— The task —
Needed from the data below: all lines that contain the word "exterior".

— Available data —
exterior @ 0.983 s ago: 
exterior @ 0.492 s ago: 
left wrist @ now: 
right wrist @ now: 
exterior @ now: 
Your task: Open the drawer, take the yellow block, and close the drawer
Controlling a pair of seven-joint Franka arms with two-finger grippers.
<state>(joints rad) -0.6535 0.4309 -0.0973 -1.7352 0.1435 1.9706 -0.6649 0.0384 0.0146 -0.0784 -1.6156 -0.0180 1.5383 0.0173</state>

— Written answer —
exterior @ 0.983 s ago: 
exterior @ 0.492 s ago: 
exterior @ now: 

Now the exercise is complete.